Action item
Please copy the material under this line exactly, keeping every line.

Provided data
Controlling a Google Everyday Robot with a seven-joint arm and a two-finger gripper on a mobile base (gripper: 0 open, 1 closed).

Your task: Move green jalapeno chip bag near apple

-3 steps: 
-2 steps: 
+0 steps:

Answer to this exercise
Controlling a Google Everyday Robot with a seven-joint arm and a two-finger gripper on a mobile base (gripper: 0 open, 1 closed).

Your task: Move green jalapeno chip bag near apple

-3 steps: 
-2 steps: 
+0 steps:

No further work remains in this exercise.